The ROSE prices showcased a significant inflow last week amid the US FED interest hike announcement, as it rebounded from the $0.042 support level. The resulting rally displays five consecutive green candles, registering an 84.3% gain. The bull run at breakneck speed hit the overhead resistance of $0.086 and the 100-day SMA resulting in deceleration with higher price rejection candles.
Source - Tradingview
The ROSE chart showcased long-wick rejection candles at $0.088, indicating the buyers are exhausted from the sudden rally. Thus, the coin price triggers a minor correction which has tumbled the price 11.3% down to the current level of $0.078.
Despite the bearish reversal from the 100 SMA, the bullish influence grows over the 50 SMA resulting in a positive turnaround.
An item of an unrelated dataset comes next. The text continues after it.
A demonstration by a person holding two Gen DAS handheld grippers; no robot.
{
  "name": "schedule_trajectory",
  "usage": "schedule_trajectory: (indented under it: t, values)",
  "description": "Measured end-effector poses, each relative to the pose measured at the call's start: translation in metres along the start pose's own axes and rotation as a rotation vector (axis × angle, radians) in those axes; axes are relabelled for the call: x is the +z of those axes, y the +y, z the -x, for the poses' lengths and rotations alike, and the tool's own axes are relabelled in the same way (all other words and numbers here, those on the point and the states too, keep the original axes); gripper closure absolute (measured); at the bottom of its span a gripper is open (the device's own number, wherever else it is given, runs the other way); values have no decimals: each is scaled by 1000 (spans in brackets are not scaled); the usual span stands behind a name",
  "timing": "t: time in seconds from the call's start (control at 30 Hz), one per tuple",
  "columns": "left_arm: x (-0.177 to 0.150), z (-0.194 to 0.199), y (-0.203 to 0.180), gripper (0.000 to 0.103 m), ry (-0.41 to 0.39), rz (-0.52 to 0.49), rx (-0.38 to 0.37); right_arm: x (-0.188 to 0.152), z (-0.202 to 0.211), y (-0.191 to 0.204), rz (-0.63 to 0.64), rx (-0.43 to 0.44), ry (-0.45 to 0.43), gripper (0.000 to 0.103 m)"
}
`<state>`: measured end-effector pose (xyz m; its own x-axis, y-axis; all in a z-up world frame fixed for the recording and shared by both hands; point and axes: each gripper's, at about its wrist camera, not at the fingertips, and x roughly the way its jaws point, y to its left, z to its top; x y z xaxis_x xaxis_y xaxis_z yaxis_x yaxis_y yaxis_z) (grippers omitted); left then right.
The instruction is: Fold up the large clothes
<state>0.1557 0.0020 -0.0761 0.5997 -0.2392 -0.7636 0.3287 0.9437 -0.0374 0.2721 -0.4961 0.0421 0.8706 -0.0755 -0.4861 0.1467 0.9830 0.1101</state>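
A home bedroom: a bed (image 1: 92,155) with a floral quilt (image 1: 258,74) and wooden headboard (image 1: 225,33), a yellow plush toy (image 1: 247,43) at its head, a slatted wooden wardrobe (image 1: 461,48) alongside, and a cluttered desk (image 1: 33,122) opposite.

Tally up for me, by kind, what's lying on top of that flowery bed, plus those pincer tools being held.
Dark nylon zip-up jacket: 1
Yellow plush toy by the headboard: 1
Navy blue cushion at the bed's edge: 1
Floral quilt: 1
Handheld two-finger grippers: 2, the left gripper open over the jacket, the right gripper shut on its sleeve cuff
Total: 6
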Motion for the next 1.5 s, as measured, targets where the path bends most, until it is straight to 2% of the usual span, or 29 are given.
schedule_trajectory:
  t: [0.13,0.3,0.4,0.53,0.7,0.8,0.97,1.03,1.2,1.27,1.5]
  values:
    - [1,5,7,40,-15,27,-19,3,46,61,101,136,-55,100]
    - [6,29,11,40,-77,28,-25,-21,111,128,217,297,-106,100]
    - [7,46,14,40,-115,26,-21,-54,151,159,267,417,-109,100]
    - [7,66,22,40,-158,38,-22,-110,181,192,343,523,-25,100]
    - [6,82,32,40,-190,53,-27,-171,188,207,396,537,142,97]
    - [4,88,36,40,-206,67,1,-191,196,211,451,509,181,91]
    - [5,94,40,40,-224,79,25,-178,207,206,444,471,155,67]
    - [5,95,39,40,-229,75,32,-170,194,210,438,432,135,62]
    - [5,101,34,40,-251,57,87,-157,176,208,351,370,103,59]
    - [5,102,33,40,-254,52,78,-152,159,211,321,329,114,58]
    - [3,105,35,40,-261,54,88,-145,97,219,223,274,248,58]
The RSI slope reverted from the overbought level neckline bolsters the requirement of a correction phase. However, if the indicator line sustains above the midline despite a correction, it would indicate the market sentiment is still positive.
The MACD indicator shows a slight downward curve in the fast line in response to the falling price. A potential bearish crossover would encourage the retracement rally to extend.
In a nutshell, the ROSE technical analysis suggests a pullback opportunity, which may allow sideline buyers to enter at discounted rates.
If the selling pressure persists, the ROSE price will extend the ongoing correction to $0.71 or $0.6 support. Moreover, the 20-day EMA nearing the $0.71 mark will give confluence support to resume the prevailing theory.
Conversely, a daily candlestick closing below $0.6 will invalidate the bullish thesis.